- _REQUIRED ACTION_
Check every line of the material below for "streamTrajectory". Give the number of lines that have it, and only that.

- _DATA PROVIDED_
--------

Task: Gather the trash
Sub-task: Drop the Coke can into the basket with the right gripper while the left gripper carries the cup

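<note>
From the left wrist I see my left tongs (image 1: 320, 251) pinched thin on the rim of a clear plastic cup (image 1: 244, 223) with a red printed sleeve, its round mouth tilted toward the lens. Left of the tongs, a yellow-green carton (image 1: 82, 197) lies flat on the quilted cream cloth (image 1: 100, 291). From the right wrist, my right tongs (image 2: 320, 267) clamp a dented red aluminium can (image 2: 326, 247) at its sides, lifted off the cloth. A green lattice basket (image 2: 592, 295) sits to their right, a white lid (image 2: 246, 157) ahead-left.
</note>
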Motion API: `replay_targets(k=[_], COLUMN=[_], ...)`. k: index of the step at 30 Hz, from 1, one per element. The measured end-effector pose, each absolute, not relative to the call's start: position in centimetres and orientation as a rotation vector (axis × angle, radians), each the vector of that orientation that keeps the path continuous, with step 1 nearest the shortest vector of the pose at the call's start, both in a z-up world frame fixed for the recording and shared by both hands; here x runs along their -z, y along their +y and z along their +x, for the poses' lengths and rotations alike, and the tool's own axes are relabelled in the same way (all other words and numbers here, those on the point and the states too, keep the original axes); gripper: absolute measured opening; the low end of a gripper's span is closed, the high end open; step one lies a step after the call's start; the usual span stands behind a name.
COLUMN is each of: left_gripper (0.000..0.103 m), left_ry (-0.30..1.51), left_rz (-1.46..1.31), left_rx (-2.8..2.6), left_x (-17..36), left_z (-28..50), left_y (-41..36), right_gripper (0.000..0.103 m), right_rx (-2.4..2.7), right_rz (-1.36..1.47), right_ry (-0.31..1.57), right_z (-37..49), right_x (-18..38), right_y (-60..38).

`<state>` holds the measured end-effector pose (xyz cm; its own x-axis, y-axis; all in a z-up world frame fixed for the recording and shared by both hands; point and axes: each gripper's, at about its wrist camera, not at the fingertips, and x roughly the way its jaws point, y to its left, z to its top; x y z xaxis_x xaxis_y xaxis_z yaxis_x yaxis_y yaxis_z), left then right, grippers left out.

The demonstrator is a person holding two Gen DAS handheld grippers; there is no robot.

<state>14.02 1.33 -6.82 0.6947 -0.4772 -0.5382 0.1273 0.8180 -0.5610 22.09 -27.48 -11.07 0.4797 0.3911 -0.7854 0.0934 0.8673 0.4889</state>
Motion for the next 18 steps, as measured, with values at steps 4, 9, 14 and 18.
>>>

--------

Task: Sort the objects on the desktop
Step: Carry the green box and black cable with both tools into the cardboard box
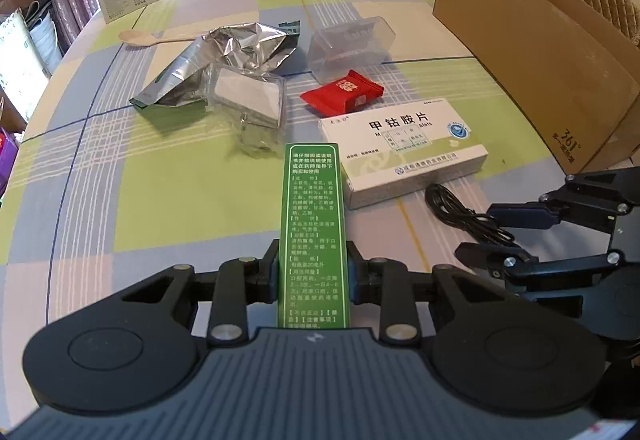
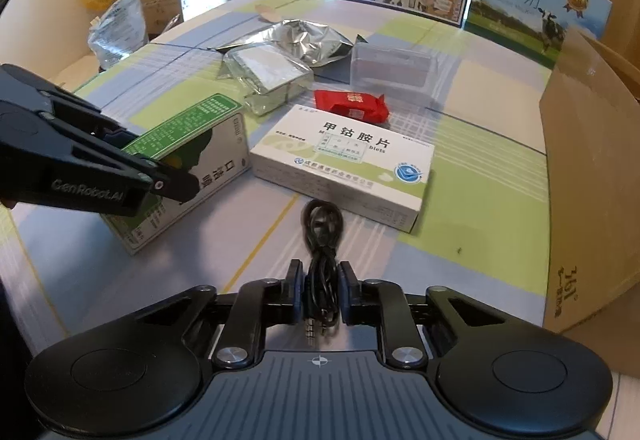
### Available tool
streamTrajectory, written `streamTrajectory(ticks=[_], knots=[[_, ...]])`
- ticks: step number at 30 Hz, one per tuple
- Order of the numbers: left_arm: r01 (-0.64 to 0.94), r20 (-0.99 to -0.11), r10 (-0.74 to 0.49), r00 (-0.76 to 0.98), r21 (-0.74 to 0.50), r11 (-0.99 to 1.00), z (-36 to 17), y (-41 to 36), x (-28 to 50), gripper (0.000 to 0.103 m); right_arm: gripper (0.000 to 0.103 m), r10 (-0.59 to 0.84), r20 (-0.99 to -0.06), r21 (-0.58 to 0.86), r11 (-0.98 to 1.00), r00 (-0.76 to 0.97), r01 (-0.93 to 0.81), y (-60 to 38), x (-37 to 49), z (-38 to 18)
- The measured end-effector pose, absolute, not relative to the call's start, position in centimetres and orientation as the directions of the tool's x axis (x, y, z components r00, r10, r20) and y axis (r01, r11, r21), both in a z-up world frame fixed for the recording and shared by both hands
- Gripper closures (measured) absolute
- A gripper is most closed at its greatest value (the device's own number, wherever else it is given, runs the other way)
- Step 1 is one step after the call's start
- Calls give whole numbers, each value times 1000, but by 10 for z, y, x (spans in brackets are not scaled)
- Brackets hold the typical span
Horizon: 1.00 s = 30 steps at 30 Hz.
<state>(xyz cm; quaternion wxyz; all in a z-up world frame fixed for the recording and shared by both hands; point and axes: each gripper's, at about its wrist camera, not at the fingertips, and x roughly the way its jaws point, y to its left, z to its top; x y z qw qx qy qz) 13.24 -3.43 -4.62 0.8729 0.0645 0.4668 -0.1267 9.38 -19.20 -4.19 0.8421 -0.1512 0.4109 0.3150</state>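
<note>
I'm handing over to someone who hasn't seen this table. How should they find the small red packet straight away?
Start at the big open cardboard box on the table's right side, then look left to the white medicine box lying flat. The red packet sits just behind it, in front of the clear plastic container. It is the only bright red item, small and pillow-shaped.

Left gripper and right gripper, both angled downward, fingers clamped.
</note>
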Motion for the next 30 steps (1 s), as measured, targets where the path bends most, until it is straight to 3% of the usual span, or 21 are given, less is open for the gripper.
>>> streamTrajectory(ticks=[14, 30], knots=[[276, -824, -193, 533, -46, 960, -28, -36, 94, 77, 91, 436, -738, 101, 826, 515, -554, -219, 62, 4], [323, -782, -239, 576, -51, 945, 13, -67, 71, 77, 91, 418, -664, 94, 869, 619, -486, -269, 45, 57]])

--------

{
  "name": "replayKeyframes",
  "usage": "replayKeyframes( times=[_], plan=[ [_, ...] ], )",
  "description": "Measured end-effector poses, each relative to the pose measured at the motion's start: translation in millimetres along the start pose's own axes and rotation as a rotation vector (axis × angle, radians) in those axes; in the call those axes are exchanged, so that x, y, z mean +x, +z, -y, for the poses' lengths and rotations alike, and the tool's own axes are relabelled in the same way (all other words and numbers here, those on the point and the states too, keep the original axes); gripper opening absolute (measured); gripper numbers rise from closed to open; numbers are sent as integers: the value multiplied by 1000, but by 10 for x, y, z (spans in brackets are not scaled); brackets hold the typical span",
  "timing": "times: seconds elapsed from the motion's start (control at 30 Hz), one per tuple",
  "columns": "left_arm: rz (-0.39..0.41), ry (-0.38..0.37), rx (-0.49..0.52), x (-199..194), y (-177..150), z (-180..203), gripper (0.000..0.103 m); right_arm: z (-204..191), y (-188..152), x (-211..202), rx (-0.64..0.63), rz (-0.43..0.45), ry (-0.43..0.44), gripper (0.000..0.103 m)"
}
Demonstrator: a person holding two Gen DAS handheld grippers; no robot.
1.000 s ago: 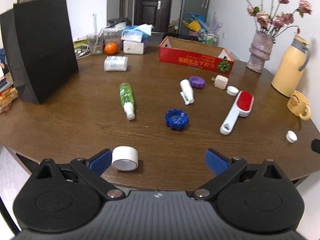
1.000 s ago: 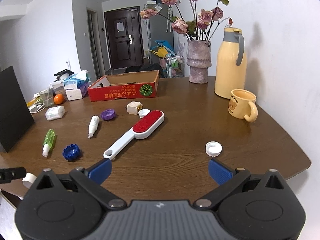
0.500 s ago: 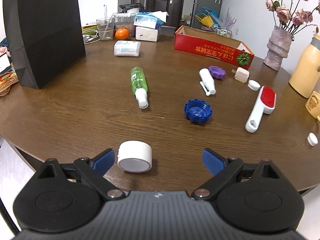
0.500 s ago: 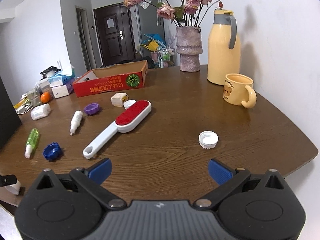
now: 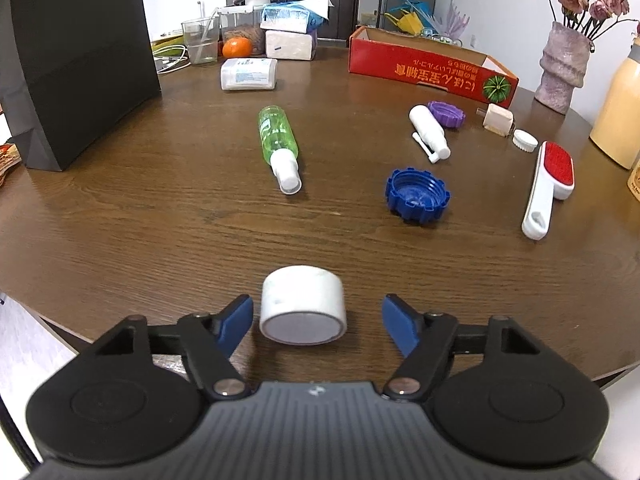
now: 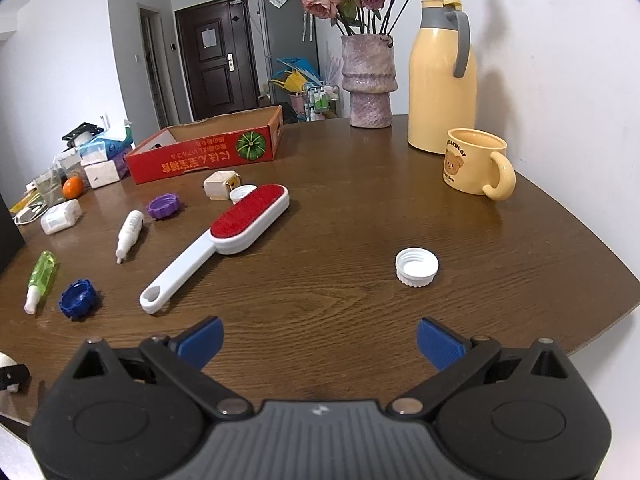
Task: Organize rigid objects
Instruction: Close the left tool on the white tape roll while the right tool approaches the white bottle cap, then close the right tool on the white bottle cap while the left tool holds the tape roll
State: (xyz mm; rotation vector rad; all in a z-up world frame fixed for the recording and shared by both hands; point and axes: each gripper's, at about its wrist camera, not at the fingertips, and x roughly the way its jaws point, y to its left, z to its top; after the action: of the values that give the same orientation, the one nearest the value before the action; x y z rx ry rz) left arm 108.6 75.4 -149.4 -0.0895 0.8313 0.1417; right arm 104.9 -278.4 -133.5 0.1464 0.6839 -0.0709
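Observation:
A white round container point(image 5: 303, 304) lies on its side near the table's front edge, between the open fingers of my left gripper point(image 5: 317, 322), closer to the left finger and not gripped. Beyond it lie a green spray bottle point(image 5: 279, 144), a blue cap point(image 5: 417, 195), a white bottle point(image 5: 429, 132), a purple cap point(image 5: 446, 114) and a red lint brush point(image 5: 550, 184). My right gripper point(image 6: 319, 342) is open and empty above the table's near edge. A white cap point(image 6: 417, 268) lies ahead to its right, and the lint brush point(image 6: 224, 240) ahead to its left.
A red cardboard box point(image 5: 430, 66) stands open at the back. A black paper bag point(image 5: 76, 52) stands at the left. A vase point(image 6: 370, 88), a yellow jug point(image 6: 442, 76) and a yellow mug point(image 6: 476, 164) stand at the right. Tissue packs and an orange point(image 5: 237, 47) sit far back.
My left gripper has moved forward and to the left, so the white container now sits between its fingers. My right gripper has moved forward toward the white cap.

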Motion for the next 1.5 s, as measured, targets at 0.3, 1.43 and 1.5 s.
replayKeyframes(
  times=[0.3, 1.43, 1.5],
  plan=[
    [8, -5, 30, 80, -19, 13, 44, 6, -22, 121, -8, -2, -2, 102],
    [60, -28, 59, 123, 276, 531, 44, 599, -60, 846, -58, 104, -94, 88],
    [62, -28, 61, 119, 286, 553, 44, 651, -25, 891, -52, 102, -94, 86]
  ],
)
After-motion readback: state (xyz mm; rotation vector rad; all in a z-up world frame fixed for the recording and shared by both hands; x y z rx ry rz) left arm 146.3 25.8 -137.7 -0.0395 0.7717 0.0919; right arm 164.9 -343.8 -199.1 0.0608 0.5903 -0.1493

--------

- _RESPONSE AREA_
2